TASK GOAL> Among the lines below, tally those that hold "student". Return the number and nothing more.

────────────────

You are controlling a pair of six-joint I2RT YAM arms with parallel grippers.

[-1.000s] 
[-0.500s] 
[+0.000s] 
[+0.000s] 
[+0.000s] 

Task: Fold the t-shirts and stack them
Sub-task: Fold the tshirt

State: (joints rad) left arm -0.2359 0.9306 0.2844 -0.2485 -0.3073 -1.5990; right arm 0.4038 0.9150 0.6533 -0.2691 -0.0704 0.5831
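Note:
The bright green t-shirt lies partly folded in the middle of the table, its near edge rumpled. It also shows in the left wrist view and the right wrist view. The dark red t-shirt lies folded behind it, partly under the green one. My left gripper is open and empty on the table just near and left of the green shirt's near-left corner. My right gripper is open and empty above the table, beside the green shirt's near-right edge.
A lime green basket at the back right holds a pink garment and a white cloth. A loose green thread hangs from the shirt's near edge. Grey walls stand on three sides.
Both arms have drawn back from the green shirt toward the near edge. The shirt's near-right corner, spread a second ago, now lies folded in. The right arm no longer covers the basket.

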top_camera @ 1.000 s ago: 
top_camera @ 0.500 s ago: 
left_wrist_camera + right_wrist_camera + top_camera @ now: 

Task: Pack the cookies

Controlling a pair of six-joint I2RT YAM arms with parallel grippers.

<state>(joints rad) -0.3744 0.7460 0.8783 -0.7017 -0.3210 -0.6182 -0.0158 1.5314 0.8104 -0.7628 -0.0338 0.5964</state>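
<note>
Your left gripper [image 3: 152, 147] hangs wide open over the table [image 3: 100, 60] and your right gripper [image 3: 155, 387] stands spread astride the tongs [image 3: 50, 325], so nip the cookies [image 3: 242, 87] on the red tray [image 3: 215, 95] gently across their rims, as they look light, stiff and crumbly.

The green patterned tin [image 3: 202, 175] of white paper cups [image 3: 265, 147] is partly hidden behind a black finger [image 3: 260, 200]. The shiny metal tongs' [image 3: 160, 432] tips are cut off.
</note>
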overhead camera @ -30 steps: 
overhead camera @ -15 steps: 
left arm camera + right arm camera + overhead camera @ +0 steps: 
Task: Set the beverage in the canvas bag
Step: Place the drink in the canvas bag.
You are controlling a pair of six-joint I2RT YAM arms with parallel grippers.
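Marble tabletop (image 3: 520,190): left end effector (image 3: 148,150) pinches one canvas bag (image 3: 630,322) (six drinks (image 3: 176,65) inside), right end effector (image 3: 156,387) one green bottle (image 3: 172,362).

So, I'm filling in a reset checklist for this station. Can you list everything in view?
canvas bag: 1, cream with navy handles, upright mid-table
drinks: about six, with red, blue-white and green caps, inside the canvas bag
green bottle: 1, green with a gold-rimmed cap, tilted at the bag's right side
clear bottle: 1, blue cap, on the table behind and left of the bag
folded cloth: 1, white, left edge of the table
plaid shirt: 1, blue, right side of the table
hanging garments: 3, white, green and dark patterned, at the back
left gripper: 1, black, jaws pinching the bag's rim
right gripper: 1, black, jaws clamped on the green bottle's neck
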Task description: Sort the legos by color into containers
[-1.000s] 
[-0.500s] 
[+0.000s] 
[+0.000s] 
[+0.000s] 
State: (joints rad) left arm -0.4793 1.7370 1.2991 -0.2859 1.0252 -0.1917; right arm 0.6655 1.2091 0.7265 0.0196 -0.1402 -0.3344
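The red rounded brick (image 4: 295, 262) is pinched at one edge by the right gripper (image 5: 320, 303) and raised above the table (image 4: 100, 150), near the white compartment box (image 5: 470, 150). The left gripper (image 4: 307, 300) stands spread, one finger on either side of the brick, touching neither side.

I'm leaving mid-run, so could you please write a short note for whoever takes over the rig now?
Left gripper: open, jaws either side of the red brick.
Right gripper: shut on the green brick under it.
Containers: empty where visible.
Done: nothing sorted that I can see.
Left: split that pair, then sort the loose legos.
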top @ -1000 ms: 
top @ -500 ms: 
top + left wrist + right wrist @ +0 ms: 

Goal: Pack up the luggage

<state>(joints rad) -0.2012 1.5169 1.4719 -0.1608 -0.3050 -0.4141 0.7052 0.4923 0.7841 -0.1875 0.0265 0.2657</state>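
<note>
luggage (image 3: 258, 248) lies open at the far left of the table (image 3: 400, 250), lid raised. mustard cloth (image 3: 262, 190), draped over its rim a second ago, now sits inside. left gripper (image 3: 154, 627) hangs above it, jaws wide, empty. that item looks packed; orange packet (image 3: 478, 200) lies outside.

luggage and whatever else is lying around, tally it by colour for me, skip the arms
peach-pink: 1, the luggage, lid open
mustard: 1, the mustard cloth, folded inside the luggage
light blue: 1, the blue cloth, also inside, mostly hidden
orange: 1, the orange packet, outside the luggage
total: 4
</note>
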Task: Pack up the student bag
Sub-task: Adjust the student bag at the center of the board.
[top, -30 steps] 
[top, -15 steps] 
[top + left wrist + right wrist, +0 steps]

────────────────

RESPONSE BOX> 2